À mon sens, il faut considérer tous les jeunes comme des adultes à part entière dès l’âge de 18 ans et leur ouvrir des droits universels et protecteurs qui permettront d’adoucir la transition entre la fin des études et l’emploi. Je cite l’exemple des bons mensuels de formation danois, qui permettent à tous les jeunes de ce pays de bénéficier de six ans de formation dans l’enseignement supérieur, rémunérés à environ 700 euros. Ce modèle permet de prendre son temps, d’alterner des périodes de formation et d’emploi et donne le droit à l’erreur. Pour les jeunes qui ne font pas d’études, il me semble souhaitable de généraliser les dispositifs de seconde chance, type Garantie jeunes. On peut aussi imaginer un système où les jeunes qui n’ont pas fait d’études ou très peu commencent leur vie professionnelle avec un droit à la formation continue inversement proportionnel à ce qu’ils ont réellement consommé en formation initiale.
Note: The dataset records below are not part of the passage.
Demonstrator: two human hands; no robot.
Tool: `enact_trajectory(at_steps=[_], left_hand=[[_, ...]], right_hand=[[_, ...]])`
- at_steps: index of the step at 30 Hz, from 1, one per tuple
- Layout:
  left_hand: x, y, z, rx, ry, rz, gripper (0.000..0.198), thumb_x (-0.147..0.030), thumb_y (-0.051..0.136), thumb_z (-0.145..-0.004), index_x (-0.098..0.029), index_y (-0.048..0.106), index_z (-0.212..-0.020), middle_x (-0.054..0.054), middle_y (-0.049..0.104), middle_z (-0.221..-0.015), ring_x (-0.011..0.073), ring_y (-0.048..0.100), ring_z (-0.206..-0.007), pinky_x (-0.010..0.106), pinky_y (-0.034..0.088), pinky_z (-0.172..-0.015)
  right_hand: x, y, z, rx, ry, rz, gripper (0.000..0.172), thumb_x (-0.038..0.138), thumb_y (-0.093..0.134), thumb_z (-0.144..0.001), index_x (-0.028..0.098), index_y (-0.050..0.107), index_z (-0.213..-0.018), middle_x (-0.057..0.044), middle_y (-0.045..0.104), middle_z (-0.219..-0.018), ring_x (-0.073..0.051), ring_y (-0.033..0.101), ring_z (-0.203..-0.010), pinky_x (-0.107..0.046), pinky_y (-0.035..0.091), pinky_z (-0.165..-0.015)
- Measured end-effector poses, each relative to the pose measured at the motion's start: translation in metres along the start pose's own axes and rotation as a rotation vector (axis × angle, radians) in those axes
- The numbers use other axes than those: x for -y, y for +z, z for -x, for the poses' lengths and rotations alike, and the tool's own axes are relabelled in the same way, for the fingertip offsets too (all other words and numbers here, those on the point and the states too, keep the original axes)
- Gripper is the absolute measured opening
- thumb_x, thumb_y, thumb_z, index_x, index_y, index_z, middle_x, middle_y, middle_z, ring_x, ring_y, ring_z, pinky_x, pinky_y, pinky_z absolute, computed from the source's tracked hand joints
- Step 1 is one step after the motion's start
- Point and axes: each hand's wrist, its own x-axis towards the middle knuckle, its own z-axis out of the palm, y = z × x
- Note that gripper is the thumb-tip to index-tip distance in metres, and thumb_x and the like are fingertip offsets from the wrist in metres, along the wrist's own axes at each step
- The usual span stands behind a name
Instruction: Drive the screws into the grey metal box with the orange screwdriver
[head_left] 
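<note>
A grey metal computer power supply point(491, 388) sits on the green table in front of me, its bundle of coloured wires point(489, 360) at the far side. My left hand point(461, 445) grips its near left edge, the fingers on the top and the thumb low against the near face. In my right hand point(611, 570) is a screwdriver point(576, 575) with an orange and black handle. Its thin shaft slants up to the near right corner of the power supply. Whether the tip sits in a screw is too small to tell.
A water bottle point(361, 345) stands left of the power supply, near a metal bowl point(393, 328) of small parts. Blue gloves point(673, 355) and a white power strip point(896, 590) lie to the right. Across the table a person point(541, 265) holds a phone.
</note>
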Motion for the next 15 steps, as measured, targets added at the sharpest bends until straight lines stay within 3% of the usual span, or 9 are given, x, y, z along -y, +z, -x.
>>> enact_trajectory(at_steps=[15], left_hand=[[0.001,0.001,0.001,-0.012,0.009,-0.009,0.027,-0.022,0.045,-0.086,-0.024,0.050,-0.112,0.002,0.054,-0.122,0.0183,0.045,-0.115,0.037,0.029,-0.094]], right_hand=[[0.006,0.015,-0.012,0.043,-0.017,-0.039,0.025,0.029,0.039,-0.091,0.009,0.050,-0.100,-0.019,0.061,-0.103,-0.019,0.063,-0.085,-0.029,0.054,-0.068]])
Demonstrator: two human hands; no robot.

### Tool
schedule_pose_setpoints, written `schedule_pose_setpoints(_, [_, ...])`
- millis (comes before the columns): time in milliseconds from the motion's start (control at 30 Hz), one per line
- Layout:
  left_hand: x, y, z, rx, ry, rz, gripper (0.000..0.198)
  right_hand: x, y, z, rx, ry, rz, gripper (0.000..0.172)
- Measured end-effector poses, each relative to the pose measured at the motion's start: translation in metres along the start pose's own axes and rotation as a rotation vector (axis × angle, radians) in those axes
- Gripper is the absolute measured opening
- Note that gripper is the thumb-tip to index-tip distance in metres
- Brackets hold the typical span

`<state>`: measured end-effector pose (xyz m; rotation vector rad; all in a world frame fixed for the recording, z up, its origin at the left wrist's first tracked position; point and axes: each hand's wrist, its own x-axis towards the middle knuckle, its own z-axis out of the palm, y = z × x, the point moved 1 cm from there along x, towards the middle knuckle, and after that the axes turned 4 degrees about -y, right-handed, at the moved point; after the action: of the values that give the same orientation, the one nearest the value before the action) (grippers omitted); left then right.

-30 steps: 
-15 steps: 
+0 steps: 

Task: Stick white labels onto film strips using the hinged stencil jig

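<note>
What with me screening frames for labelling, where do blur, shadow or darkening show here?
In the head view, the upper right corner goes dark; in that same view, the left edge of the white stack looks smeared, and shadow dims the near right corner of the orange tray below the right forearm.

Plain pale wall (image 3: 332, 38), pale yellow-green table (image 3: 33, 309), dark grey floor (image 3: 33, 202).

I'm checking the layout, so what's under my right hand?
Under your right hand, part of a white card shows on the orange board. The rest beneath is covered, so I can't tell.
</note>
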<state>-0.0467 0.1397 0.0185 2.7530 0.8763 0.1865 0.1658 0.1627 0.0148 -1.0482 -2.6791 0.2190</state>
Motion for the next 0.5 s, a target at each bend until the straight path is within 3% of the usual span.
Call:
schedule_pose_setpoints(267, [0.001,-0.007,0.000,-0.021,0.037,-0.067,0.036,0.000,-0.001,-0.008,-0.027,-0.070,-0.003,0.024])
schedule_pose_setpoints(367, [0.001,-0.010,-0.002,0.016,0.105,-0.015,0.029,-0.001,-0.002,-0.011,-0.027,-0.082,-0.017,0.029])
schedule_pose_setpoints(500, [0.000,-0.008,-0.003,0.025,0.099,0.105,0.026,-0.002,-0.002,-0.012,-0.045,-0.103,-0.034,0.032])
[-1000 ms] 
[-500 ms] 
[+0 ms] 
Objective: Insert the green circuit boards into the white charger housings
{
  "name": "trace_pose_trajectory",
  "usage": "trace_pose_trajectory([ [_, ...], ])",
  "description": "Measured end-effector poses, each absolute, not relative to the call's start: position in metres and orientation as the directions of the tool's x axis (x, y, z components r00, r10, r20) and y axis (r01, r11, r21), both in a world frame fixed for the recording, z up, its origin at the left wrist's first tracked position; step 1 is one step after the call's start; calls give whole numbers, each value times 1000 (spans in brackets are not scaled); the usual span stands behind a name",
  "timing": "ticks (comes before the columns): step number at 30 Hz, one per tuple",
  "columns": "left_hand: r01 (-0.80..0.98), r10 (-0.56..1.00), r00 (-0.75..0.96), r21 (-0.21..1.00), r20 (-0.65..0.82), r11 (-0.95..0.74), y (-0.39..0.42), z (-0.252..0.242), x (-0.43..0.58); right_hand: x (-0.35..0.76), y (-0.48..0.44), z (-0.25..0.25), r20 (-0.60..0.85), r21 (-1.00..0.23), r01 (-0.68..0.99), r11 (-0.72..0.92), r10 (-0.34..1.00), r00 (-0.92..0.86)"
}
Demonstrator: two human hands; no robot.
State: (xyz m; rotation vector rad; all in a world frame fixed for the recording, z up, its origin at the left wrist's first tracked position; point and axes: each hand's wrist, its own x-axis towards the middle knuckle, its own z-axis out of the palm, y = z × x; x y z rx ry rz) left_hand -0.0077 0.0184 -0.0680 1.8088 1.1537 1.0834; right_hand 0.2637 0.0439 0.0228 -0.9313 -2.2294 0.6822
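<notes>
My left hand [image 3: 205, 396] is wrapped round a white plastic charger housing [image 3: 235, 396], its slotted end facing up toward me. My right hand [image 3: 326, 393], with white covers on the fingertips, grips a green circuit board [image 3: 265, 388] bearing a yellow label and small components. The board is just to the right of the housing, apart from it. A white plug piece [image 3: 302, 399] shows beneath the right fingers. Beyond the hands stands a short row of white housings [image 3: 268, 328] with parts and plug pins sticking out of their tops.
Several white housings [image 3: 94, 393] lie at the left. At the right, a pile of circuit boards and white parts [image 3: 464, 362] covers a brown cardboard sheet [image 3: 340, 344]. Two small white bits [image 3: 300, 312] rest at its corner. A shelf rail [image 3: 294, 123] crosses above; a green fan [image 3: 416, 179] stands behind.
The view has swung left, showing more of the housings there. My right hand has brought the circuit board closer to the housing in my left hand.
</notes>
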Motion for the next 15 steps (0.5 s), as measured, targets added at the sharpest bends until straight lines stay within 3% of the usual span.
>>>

Quelle devrait être la priorité de cette politique de la jeunesse en ce qui concerne le travail et les revenus qui en découlent ? Faut-il combler le fossé entre les jeunes précaires et les nantis plus âgés ou réduire les inégalités au sein même de la jeunesse ?

Les deux ! D’où l’utilité de ces dispositifs universels et protecteurs. Ils permettent à la fois aux jeunes de mieux se former et de mieux commencer leur vie active, dans des parcours choisis plutôt que subis : de ce point de vue, ils évitent que se creusent les inégalités entre les générations, toujours promptes à grandir dans des sociétés vieillissantes. Mais surtout, ils contribuent à réduire les inégalités entre les jeunes et la reproduction des inégalités. Les synthèses de l’OCDE montrent depuis des années que la mobilité sociale est plus forte dans les pays du nord de l’Europe, dans lesquels ces dispositifs ont été instaurés. Ce sont aussi les pays dans lesquels les jeunes se montrent les plus optimistes et confiants dans les institutions : cela montre bien que les politiques publiques ont un effet à la fois sur un certain nombre d’indicateurs objectifs, mais aussi sur la manière dont celles et ceux qui en bénéficient peuvent se projeter dans l’avenir.

Parcours

Né en 1981, Camille Peugny est professeur de sociologie à l’université de Versailles-Saint-Quentin-en-Yvelines (Paris-Saclay). Ses recherches portent sur le déclassement, la reproduction sociale, la mobilité sociale et, plus généralement, sur la stratification sociale et les inégalités sociales en France et en Europe. Il a publié Le Déclassement (Grasset, 2009), dans lequel il décrit l’expérience vécue par les générations nées dans les années 1960, confrontées à l’expérience du déclassement, alors même que leur niveau d’éducation est supérieur à celui des générations précédentes, puis Le Destin au berceau : inégalités et reproduction sociale (Seuil, 2013).